Abstract

This paper tests the purchasing power parity (PPP) hypothesis for a collection of ASEAN-5 countries using monthly data spanning the period 1968:1–2009:11. For this purpose, a number of recently developed more powerful panel unit root tests that permit for dependence among the individual countries are employed. In addition to this, we utilize the Lagrange multiplier (LM) cointegration test developed by Westerlund, which is flexible enough to accommodate a large degree of country specific heterogeneity, cross-country dependence as well as multiple structural breaks. The main results derived from this study are: first, our findings from panel unit root tests which do not control for cross-sectional dependence appear to be clearly showing evidence against PPP. Second, the evidence from panel tests controlling for cross-sectional dependence is against PPP over the whole and 1997 pre-financial crisis periods.
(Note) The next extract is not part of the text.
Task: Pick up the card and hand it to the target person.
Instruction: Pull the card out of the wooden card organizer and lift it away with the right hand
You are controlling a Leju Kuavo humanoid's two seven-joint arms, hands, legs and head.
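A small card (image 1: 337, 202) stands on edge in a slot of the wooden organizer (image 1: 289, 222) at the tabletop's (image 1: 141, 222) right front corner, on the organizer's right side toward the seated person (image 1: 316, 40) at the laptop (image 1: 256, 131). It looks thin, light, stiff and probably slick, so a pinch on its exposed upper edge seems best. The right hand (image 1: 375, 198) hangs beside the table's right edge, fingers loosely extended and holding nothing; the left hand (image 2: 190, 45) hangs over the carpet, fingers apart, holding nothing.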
On the other hand, we find sufficient evidence to support PPP for ASEAN-5 countries over the post-financial crisis period. Third, in stark contrast stand the results obtained from the application of the panel cointegration test provide strong evidence of panel cointegration in whole and sub-periods, providing evidence for PPP; however, these findings have become apparent after allowing for multiple structural breaks as well as for general forms of cross-sectional dependence through bootstrap methods. We provide a detailed description of the breaks identified in the analysis, which appear to be closely associated with some macroeconomic shocks and institutional arrangements. The findings of this study offer important policy implications.